BCL-2 inhibitor venetoclax exhibited the strongest differential response for T-PLL (Figure 2). Ex vivo responses to venetoclax significantly correlated with BCL-2 protein expression scores but not with scores for BCL-2 gene family members BCL-XL and MCL-1. BCL-XL and MCL-1 expression scores demonstrated a significant correlation, while only MCL-1 appears to be inversely correlated with BCL-2 expression. T-PLL samples were among the entities with the highest BCL-2 scores, showing the most dramatic response to BCL-2 inhibition via venetoclax. Importantly, the second ex vivo dug screening report on T-PLL also found consistent activities of BCL-2 inhibition in T-PLL, thus confirming these results in an independent cohort [40] (Figure 2). It also demonstrates the reliability and reproducibility of functional assays.

Figure 2.

Cancer cell-specific responses were calculated from individual dose-response curves in two independent publications. In both, drug-profiling revealed that BCL-2 inhibitor venetoclax exhibited a significant differential response for T-PLL.

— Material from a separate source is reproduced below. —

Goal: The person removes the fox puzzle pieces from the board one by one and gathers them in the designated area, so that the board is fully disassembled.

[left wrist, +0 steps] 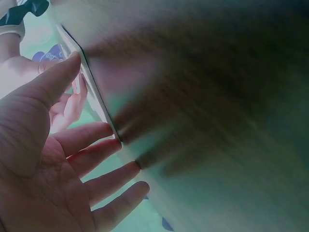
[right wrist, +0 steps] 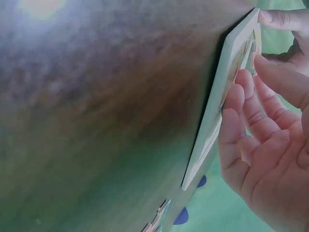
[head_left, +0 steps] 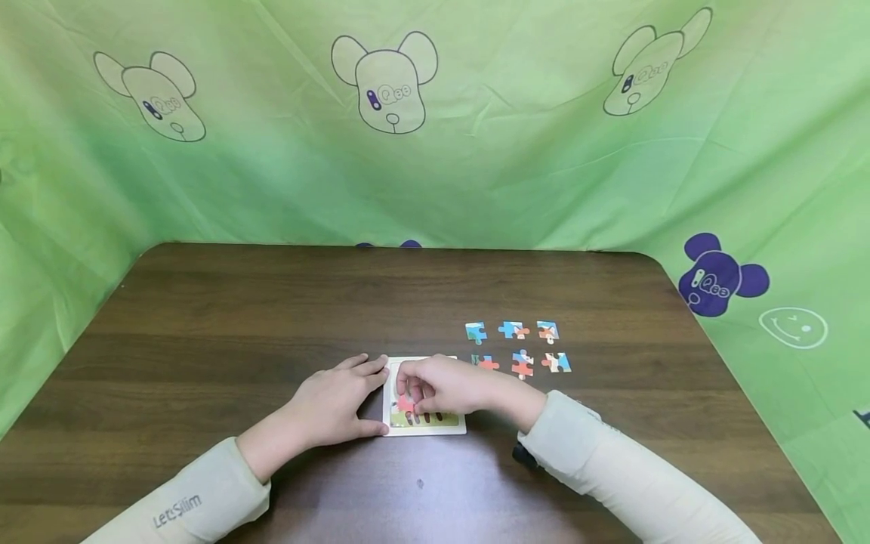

It is noteworthy that luminescent assay-based functional assays can recapitulate differential responses to venetoclax of specific disease entities experienced in the clinic. High-resolution dose-response curves of venetoclax clearly distinguished CLL, AML, and T-PLL samples (Figure 3). As expected from clinical data, CLL samples demonstrated pronounced effects at already very discrete doses (50% inhibitory concentration [IC50], around 5 nM). In contrast AML samples responded at high concentrations (median IC50: 10 μM). Response curves of T-PLL samples were in the middle of AML and CLL samples (median IC50: 1 μM).

Figure 3.

High-resolution dose-response curves of venetoclax in CLL, AML, and T-PLL samples.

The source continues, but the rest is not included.